July 28, 2013

Writing on paper, Ctd Will Self and writing on a typewriter


In an interview with The White Review, Will Self explained how he writes:
"I’d write on screen, print it out, correct the type, rekey it, and then do it again after that. I was primarily writing on a word processor but then bigger, faster computers came in, the internet arrived in about 1995-96, and I began to get slightly technophobic. I wasn’t enjoying the technology much having been quite enthusiastic when I was running this business and adopting all of these machines. I didn’t go completely luddite for a while though. Dr Mukti was the first book I wrote on a typewriter in around 2003. I’ve written all of my books since on a manual typewriter."
In November 2012 the Times of London did a feature with Will Self that followed the closure of Britain's last ever typewriter retailer, Brother. Will Self said:
"I switched to working on a manual typewriter in 2004 (all my previous books had been composed either on an Amstrad word processor or more sophisticated computers), because I could see which way the electronic wind was blowing: dial-up internet connections were being replaced by wireless broadband, and it was becoming possible to find yourself seriously distracted by the to and fro between e-mail, web surfing, buying reindeer-hide oven gloves you really didn’t need — or possibly even looking at films of people doing obscene things with reindeer-hide oven gloves. The polymorphous perversity of the burgeoning web world, as a creator of fictions, seriously worried me — I could see it becoming the most monstrous displacement activity of all time. 

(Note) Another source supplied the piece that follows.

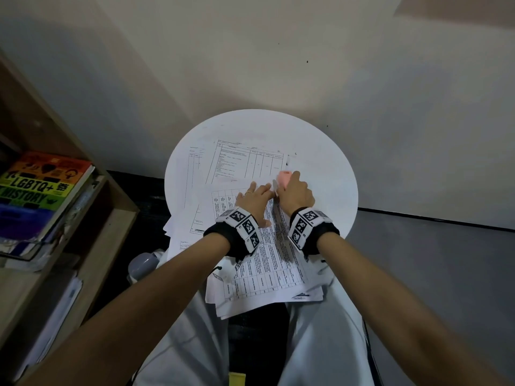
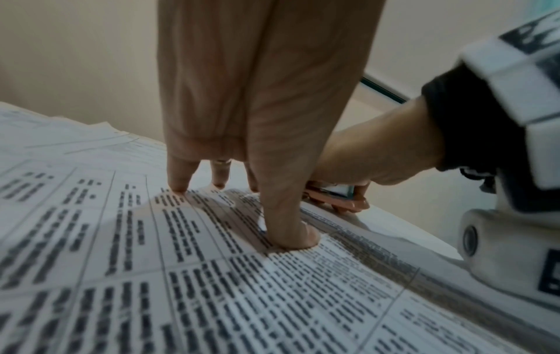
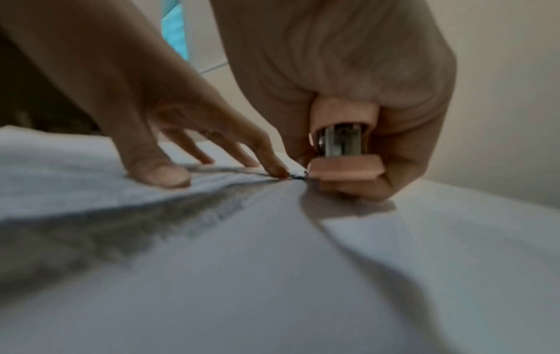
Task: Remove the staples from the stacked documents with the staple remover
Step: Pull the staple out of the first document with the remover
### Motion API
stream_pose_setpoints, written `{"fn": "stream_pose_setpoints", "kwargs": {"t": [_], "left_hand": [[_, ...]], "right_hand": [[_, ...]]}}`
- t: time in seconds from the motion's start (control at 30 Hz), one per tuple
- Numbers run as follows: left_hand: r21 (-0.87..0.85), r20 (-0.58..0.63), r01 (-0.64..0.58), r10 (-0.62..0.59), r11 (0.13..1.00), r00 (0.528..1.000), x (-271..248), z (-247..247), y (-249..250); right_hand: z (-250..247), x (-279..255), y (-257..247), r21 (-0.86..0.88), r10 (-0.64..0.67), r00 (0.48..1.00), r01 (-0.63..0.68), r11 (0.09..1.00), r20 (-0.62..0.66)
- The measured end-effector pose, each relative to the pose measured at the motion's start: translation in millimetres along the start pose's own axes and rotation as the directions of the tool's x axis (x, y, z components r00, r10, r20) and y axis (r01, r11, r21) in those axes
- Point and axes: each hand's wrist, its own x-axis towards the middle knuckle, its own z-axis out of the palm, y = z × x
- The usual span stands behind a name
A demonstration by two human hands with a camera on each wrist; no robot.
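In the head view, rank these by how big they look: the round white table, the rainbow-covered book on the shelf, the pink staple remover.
1. Round white table.
2. Rainbow-covered book, though it sits nearer the camera's edge, so its true size is unsure.
3. Pink staple remover, mostly hidden in the right hand.

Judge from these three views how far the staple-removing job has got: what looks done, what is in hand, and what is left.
Done: loose printed sheets lie fanned across the round table, though no pulled staples can be made out. In hand: the left hand presses the top document flat while the right hand grips the pink staple remover at its corner. Left: the stack beneath, apparently.
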Motion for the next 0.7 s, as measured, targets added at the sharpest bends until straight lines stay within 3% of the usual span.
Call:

And so it has for a significant proportion of the population — and for quite a lot of writers. But it wasn’t simply avoiding the web that drove me to the hunt-peck-clunk of the typewriter: it was there already, seared into my brain, the idea that typewriters were ... cool. Papa Hemingway with his Remington, Jack Kerouac rattling away on his roll of shelving paper, Benzedrine tubes stacked up beside his typewriter. The typewriter was an icon of the 20th century in the same way as the Box Brownie camera: it was the primary source of the work of art in the age of mechanical reproduction. 
And what I learnt very quickly once I began working on a manual typewriter was that they were also a delight to be with: a cool, solid presence on the desktop; silent unless coaxed into life, and then productive on an infectious thought-accompanying beat. The typewriter, like the bicycle, is a very pure invention: all it requires is human power and it can take you anywhere. The bicycle produces travel, the typewriter typescripts — and this too I find extremely satisfying; there’s always a sense when working on a computer that your words don’t really exist, that they’re floating somewhere off in the electronic void, waiting to be blown away. Typescripts are already defined texts — all they need to be is bound. 
For serious writing — things you have to think about a lot — working on a manual typewriter makes no essential difference. All you do is think the sentences out in your head before you hit the keys, instead of just thinking on screen with deletions and insertions. I have, of course, been fetishistic about the typewriters I’ve acquired: the beautiful Groma Kolibri, the thinnest typewriter produced, which featured in the East German-era thriller The Lives of Others; the aforementioned Olivetti, and a magnificent 1930s Imperial “Good Companion”, one of the first portables to be mass-produced, and the same model as the machine on which the late Beryl Bainbridge wrote all her first drafts." 
The BBC also did a feature in November 2012 which looked at the merits of working from a typewriter. The BBC feature quoted one person who said:
"There's something special about typewriters - they're connected to language and connected to people's lives in a rather romantic way. Every writer rather fancies having an Agatha Christie-style sit-up-and beg typewriter on their desk that they can write their wonderful novel on."
 Another person who said:
"People still use typewriters because they still work. They offer a distraction-free alternative to the modern day methods for producing a document. They challenge the user to be more efficient and see their errors on paper."